Der Blick schwenkt wie magisch angezogen nach rechts, in den Hauptraum der Englischen Kirche, und bleibt hängen, wo die Farbe schwelgt, ja explodiert. "Feuerwerke der Malerei" haben Reimund und Marlies Boderke von der Galerie Zehntscheune die neue Ausstellung genannt und beziehen sich damit eindeutig auf Christoph Bouet und seine Ölgemälde.
Das Bild des Feuerwerks genügt indes für diesen ostdeutschen Maler, Jahrgang 1974, nicht. Die 26 Ölbilder gleichen expressiven Symphonien wie denen von Gustav Mahler; sie verbreiten Klang und Rhythmus. Dass Farben das können, beweisen laut Boderke Wissenschaftler. Sie haben ihren eigenen Klang, etwa Gelb für das Fagott oder Blau fürs Cello.
Bouets Farbauftrag ist so üppig, dass sich gleich eine weitere Allusion ans Meer und sein Wellenbild, die Dünung, aufdrängt. Zwei Jahre brauchen sie, um zu trocknen. Vier von ihnen sind noch nass, die Anfang August in Bad Homburg, plein air, im Schlossgarten gemalten.

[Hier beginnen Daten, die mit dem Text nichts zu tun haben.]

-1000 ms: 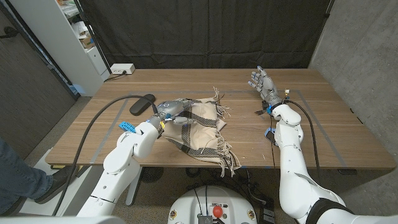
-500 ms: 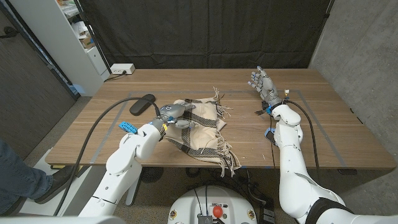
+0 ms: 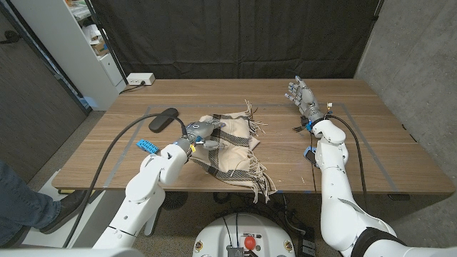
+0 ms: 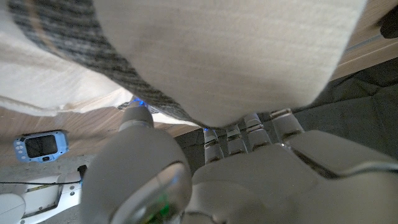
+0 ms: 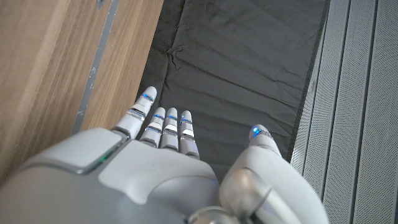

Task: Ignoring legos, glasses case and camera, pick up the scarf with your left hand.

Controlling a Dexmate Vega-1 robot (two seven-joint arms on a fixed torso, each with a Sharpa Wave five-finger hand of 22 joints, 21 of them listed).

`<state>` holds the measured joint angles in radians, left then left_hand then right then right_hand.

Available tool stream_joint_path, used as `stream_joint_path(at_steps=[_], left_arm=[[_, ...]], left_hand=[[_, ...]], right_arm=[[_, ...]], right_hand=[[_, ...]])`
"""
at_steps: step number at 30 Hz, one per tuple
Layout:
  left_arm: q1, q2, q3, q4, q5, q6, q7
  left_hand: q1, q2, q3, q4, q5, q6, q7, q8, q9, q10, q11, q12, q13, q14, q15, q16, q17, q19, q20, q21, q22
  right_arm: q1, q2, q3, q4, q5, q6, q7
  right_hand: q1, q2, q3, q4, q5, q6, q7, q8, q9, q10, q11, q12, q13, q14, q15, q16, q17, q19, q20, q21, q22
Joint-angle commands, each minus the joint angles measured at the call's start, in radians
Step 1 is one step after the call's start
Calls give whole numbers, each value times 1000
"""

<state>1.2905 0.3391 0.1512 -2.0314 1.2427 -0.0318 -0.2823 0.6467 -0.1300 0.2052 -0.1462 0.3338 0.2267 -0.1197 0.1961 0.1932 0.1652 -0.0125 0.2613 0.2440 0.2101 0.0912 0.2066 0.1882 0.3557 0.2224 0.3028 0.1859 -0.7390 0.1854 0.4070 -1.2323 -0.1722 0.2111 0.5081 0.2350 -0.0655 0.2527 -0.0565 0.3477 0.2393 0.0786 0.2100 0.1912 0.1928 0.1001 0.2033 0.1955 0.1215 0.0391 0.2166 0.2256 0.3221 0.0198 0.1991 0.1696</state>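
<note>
**Left hand on the scarf, right hand parked**

The left arm comes in from the lower left of the head view, and the left hand (image 3: 201,131) sits on the scarf's (image 3: 232,146) 9 o'clock edge, fingers curled into the fabric. In the left wrist view the cream-and-grey cloth (image 4: 205,56) drapes right over the fingertips, so it's gripping a fold. The scarf is bunched mid-table (image 3: 371,128), fringe trailing toward the near edge.

The right hand (image 3: 300,94) is at about 2 o'clock from the scarf, well apart, standing upright with fingers spread and holding nothing.
</note>
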Motion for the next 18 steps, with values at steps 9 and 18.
stream_joint_path(at_steps=[9,18], left_arm=[[-3,5,42,14,48,50,-4],[-7,12,60,29,71,65,-6]], left_hand=[[15,1,-5,2,5,-4,-2,1,1,1,-2,2,7,12,1,2,4,11,-3,-4,3],[18,1,-6,2,5,-4,-3,1,1,3,-3,3,8,14,3,2,4,12,-3,-6,3]], right_arm=[[1,-3,2,12,0,2,3],[3,-5,4,21,0,4,5]], right_hand=[[3,7,0,-5,3,8,-3,-6,3,6,-2,-2,1,8,1,3,3,2,-2,-6,4],[3,8,-1,-6,3,8,-3,-7,3,6,-2,-2,1,8,2,3,4,3,-3,-5,4]])
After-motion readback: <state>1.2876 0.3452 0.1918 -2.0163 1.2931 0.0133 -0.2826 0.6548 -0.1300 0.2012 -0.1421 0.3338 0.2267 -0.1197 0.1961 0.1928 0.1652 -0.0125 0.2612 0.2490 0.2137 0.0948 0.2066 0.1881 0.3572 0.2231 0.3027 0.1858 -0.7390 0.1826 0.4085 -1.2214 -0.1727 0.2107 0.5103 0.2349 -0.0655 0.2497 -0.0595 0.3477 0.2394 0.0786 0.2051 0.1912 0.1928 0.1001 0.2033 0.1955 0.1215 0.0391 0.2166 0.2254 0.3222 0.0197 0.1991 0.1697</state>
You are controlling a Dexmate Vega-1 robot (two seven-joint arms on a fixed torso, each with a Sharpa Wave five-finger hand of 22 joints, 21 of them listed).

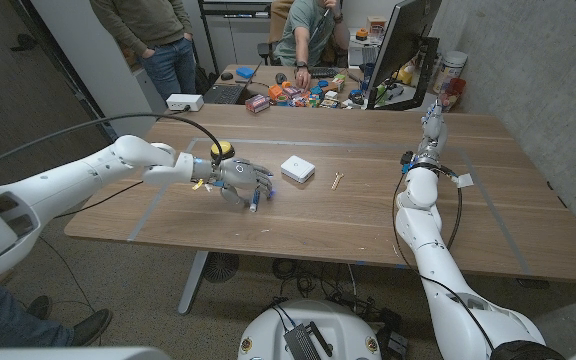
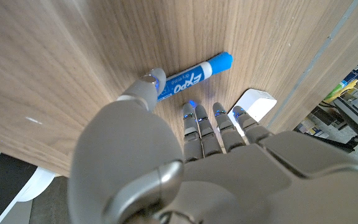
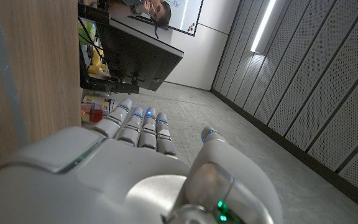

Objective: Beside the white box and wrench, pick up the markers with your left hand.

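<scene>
The marker (image 2: 194,76), white-bodied with a blue cap and blue lettering, lies flat on the wooden worktop (image 1: 368,215) under the left hand (image 1: 240,183). In the left wrist view the thumb tip touches the marker's barrel near its uncapped end, while the other fingers (image 2: 199,124) reach toward it and stop just short, so the hand is released and grasps nothing. In the head view the marker (image 1: 254,207) shows just below the fingers of that hand. The white box (image 1: 297,169) sits just beside the left hand, on the side toward the worktop's middle; its corner also shows past the fingertips in the left wrist view. A small pale wrench (image 1: 337,179) lies near the box, further toward the robot's right.

The right hand (image 1: 431,124) is well apart from these, raised over the right end of the worktop with its fingers straight and apart, holding nothing. Behind the worktop stand a cluttered desk (image 1: 298,95), a monitor (image 1: 406,45) and two people (image 1: 158,35).
</scene>
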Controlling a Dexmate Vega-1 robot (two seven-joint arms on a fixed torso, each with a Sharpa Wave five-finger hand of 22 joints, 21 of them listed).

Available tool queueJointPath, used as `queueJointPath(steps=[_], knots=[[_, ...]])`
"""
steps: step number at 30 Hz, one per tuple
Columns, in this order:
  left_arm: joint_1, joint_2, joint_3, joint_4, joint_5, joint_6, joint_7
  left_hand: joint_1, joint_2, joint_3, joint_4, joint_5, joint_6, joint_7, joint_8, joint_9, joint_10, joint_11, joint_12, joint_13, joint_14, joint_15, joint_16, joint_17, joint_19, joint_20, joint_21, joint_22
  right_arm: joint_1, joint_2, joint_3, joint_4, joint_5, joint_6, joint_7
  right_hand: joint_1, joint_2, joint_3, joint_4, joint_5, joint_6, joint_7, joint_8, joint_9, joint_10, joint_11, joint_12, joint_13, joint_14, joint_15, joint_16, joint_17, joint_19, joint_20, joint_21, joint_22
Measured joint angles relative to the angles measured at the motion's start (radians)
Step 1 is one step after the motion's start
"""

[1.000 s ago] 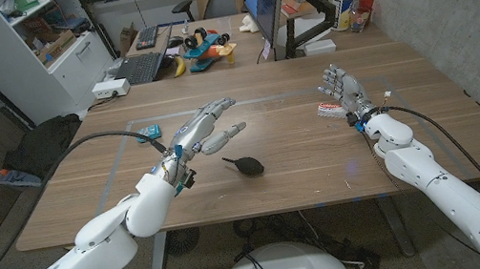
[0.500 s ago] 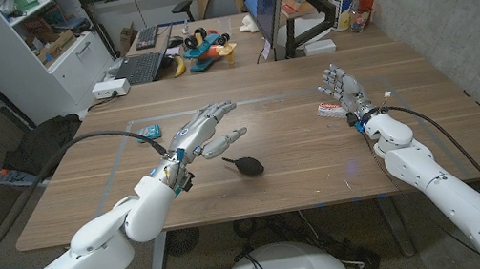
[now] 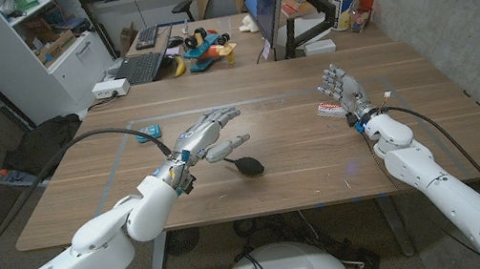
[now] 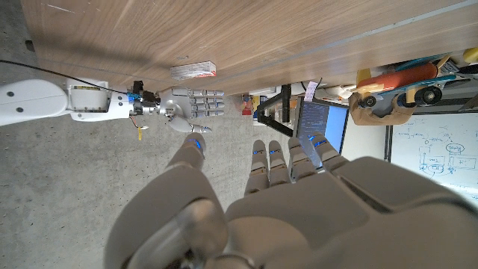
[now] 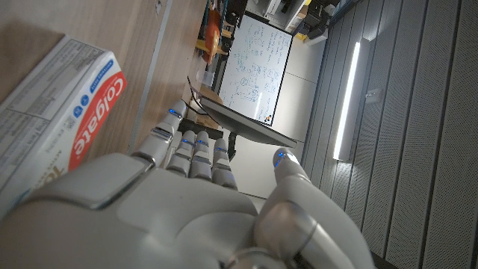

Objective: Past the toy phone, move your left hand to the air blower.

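black rubber bulb air blower (image 3: 247, 164) beside open left robot hand (image 3: 208, 136).

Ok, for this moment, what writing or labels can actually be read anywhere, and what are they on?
"Colgate": red panel of the toothpaste box beside the right hand, right wrist view.
Smaller print on that box: too blurred to read.
Whiteboard scribbles: too small to read.
Monitor text in the left wrist view: too small to read.
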Motion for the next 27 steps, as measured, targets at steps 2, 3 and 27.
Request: queueJointPath(steps=[2, 3, 27], knots=[[-0.040, 0.007, 0.042, 0.000, 0.001, 0.005, -0.007, 0.000, 0.000, 0.000, 0.000, 0.000, 0.000, 0.000, 0.000, 0.000, 0.000, 0.000, 0.000, 0.000, 0.000, 0.000, 0.000, 0.000, 0.000, 0.000, 0.000, 0.000, -0.001, 0.000, 0.001, -0.001, 0.001, 0.003, 0.000, 0.000, 0.000, -0.004, -0.004, 0.000, 0.000, 0.000, 0.000, 0.000, 0.000, 0.000, 0.000, 0.000, 0.000, 0.000, 0.000, 0.000, 0.000, 0.000, 0.000, 0.000], [-0.040, 0.007, 0.042, 0.000, 0.002, 0.008, -0.012, 0.000, 0.000, 0.000, 0.000, 0.000, 0.000, 0.000, 0.000, 0.000, 0.000, 0.000, 0.000, 0.000, 0.000, 0.000, 0.000, 0.000, 0.000, 0.000, 0.000, 0.000, -0.002, -0.001, 0.002, -0.002, 0.001, 0.003, 0.000, 0.000, 0.000, -0.004, -0.004, 0.000, 0.000, 0.000, 0.000, 0.000, 0.000, 0.000, 0.000, 0.000, 0.000, 0.000, 0.000, 0.000, 0.000, 0.000, 0.000, 0.000], [-0.158, 0.003, 0.183, 0.029, 0.011, 0.051, -0.054, 0.000, 0.000, 0.000, -0.008, 0.000, 0.000, 0.000, 0.000, 0.000, 0.000, 0.000, 0.000, 0.000, 0.005, 0.005, 0.000, 0.000, 0.000, 0.000, -0.011, 0.005, -0.001, -0.005, 0.010, -0.001, 0.007, 0.013, 0.004, 0.000, 0.000, -0.004, -0.004, 0.000, 0.000, 0.000, 0.000, 0.000, 0.000, 0.000, 0.000, 0.000, 0.000, 0.000, 0.000, 0.000, 0.000, 0.000, 0.000, 0.000]])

Ein Video zeigt den in Halle an der Saale geborenen Maler, der an der renommierten Kunstschule Burg Giebichenstein studierte, bei der Arbeit. Seine Staffelei in Kniehöhe erlaubt ihm den freien Blick aufs Sujet, daneben etliche Farbtuben, die er bald aufgebraucht haben wird. Er malt den Weg unter der Zeder dem Schloss zu oder den Blick vom Schloss rüber zur Orangerie. Klein sind Gebäude, groß die Landschaft, dominierend der Blütenzauber. Seine Schatten sind lila, braun die Segel der Schiffchen in einem Hafen, orangerot die Kreidefelsen an der Ostsee.
Tulpen im Gespräch
Klaus Fußmanns Aquarelle, Pastelle und Farblithos im Anbau nehmen sich dagegen auf den ersten Blick unscheinbar aus. Auch er malt Blumen und Landschaften. Größer könnte der Kontrast zweier Maler mit ähnlichen Motiven kaum sein. Wie klug sein flächiger Farbauftrag. Wie eine ins Gespräch vertiefte Gruppe stehen etwa die Tulpen mit einander zugeneigten Köpfen beisammen. Fast geheimnisvoll fließt die Schlei hinter einem riesigen gelben Rapsfeld dahin. Das Weiß der Margeriten will sich beim Anblick fast auflösen. Es ist also doch eine gute Farbe.